▸ **EXERCISE AIM**
Examine the records and identify each line that includes the string "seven". Copy those lines.

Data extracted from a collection
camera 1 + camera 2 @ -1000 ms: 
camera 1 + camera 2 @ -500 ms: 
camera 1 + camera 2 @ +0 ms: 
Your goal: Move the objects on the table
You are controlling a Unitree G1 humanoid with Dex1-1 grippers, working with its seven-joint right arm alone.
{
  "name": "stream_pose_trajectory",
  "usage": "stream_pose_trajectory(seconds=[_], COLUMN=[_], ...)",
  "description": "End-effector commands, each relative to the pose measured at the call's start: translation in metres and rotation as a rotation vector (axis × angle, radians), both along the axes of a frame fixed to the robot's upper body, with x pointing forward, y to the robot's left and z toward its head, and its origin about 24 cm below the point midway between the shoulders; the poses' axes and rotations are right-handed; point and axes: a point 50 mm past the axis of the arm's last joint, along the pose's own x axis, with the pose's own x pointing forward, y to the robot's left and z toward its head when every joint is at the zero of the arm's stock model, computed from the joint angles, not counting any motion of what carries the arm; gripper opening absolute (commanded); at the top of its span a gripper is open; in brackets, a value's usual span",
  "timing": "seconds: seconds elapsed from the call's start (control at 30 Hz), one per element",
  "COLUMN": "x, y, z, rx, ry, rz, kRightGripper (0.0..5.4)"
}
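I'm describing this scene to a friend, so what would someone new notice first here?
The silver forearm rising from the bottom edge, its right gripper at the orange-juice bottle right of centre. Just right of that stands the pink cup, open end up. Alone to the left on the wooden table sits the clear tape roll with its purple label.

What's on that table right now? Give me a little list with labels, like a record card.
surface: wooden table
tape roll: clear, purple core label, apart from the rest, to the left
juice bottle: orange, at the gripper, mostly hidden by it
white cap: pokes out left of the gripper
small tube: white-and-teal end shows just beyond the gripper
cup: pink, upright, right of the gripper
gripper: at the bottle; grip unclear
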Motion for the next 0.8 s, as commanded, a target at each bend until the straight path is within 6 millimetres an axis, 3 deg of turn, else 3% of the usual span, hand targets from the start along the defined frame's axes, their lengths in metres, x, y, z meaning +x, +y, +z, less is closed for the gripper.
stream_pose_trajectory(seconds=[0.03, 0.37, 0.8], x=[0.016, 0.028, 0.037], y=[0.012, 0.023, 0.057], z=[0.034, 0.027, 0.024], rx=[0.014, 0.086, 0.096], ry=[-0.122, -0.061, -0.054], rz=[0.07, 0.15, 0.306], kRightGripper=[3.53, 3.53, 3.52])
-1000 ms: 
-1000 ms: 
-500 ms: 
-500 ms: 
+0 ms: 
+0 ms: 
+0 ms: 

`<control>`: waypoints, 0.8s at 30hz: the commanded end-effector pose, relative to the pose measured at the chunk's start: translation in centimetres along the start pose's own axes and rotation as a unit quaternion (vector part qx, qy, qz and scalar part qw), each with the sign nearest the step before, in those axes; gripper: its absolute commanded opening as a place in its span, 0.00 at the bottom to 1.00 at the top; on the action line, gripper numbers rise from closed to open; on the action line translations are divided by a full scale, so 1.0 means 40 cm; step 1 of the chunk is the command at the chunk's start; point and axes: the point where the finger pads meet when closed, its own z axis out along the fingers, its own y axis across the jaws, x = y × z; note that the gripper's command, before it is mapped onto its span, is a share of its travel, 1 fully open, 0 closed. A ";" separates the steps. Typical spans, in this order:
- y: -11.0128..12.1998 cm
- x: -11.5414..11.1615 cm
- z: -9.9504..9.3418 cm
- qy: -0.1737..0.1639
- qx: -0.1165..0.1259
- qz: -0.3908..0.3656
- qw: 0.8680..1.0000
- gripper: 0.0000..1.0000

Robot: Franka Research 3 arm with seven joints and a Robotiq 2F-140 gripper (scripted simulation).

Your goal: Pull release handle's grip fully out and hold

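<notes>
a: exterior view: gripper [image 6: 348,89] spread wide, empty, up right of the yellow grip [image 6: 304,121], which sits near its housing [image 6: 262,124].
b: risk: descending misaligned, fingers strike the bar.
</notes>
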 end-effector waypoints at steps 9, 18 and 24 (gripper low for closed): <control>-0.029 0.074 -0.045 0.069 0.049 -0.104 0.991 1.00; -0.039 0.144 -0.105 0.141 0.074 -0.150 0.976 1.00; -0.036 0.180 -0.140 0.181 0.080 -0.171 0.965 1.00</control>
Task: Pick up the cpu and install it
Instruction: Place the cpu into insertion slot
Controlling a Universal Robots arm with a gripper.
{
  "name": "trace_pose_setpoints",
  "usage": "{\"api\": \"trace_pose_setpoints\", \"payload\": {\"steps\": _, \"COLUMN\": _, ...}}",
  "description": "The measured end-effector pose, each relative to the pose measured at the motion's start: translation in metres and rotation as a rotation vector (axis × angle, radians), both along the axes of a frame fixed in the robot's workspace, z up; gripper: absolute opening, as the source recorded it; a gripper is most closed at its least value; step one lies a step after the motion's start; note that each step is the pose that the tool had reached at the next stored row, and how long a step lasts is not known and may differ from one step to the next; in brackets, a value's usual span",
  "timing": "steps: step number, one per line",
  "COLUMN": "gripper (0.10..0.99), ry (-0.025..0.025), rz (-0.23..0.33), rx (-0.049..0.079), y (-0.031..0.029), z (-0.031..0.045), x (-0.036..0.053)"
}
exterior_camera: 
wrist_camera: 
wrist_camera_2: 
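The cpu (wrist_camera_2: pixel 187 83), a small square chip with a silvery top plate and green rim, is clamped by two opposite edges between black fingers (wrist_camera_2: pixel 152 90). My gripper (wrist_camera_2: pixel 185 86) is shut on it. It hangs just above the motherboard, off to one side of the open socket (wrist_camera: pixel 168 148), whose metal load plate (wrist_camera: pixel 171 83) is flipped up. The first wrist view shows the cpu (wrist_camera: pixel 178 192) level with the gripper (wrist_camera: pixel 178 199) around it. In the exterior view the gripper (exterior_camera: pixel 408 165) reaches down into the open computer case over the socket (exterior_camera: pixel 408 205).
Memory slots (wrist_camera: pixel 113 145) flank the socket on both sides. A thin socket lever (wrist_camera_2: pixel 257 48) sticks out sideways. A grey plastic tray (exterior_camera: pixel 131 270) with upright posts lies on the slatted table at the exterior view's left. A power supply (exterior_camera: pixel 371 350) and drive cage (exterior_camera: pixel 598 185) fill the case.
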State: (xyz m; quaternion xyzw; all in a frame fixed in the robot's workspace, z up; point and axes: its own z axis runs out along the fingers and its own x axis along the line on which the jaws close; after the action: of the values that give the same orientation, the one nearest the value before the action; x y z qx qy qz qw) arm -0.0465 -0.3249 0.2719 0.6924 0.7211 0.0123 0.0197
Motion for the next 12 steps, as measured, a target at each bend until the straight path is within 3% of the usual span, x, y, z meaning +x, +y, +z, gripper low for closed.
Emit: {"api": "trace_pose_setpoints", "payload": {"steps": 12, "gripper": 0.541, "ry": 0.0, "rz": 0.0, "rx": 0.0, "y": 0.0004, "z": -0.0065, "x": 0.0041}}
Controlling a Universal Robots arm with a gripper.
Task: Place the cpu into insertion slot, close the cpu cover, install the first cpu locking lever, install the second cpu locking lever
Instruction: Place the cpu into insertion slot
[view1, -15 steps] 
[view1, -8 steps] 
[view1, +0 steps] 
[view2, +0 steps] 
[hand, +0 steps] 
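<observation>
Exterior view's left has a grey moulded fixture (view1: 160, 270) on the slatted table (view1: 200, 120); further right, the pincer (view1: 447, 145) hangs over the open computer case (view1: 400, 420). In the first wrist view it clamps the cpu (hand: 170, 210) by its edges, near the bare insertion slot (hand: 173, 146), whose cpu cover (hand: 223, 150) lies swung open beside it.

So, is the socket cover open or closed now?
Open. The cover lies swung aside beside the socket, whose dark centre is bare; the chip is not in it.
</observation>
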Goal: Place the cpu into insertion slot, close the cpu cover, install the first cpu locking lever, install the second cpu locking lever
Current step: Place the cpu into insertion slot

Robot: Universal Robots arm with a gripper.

▸ **RESPONSE BELOW**
You are controlling a Unitree G1 humanoid with Dex1-1 grippers, working with its seven-joint right arm alone.
Robot: Franka Research 3 arm with seven joints and a Robotiq 2F-140 gripper (scripted simulation).

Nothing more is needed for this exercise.